Oil prices continued their downward spiral on Monday with U.S. crude hitting a 6-1/2 year low. Crude continued to plummet after No 3. consumer Japan announced a second straight quarter of economic decline.
Oil was also hit by a stronger dollar which made greenback-denominated commodities, including crude, less affordable for holders of other currencies such as the euro.
According to Reuters, “U.S. crude futures CLc1 were 5 cents down at $42.45 by 11:30 a.m. EDT (1530 GMT). The intraday low was $41.64, versus Friday’s low of $41.35, the weakest front-month price since March 2009.”
Futures of Brent LCOc1, the global crude benchmark, were also cut by 10 cents at $49.09 a barrel.

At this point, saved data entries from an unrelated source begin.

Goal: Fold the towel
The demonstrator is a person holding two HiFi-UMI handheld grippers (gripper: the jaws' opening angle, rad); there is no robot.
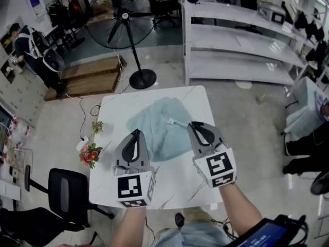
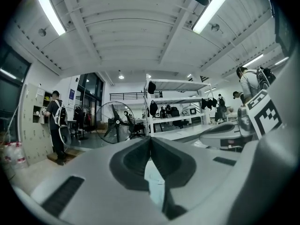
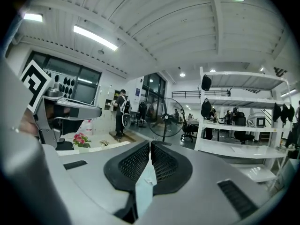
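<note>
A light blue towel [image 1: 157, 122] lies rumpled on the white marble-look table [image 1: 175, 184], with a small white label showing near its right side. My left gripper [image 1: 135, 132] is at the towel's near left edge, my right gripper [image 1: 194, 125] at its near right edge. In the left gripper view the jaws [image 2: 150, 142] are closed, with a strip of pale blue towel [image 2: 155, 184] pinched between them. In the right gripper view the jaws [image 3: 150, 146] likewise clamp a fold of the towel [image 3: 144, 186]. Both grippers point roughly level across the table.
Pink flowers [image 1: 90, 154] stand at the table's left edge, with a black office chair [image 1: 64, 192] beside it. Beyond the table are a standing fan [image 1: 128, 32] and white shelving [image 1: 241, 40]. A person [image 1: 31, 48] stands far left.
</note>
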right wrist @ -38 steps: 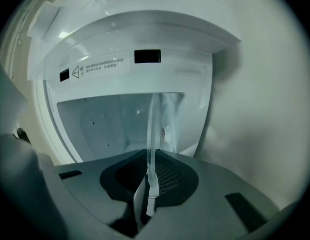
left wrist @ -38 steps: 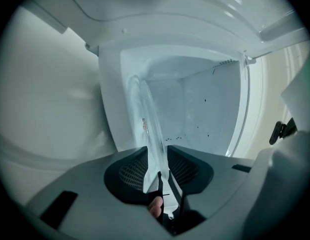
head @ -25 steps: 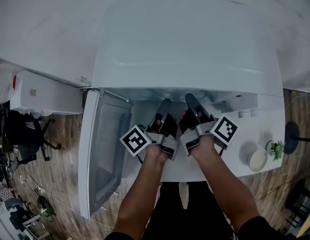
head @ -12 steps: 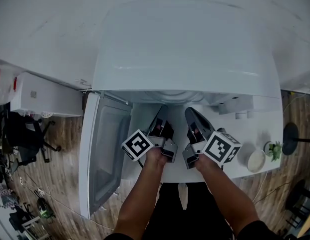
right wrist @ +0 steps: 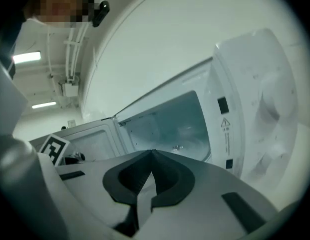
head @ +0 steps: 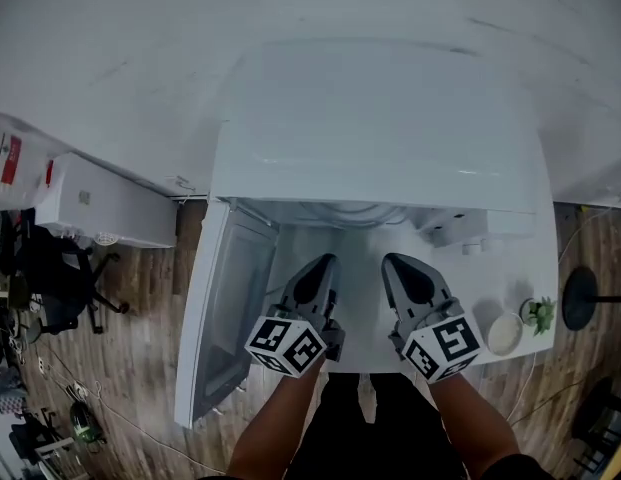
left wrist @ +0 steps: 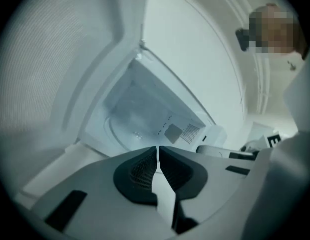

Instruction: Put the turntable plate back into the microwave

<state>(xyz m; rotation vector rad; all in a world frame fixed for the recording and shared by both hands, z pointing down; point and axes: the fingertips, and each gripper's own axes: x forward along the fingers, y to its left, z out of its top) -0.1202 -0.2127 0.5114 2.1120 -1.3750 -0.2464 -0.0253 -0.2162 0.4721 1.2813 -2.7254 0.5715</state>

According to officials in Japan, the countries annualized pace shrunk by 1.6 percent from April-June as exports continued to decline and consumers in the country cut back on spending.
China also set its exchange rate slightly higher two days in a row follow the countries decision to devalue its own currency by 3 percent off the yuan last week.
Since June oil has declined by 30 percent.
U.S. crude oil has declined for seven weeks in a row as U.S. oil producers continue to add new oil rigs while growing production substantially.
Brent oil has fared better than U.S. crude oil but has still suffered at the hands of increased global supply.
In good news for consumers, a cheaper oil mix for the winter months is set to push gas prices in the United States below $2 per gallon on average.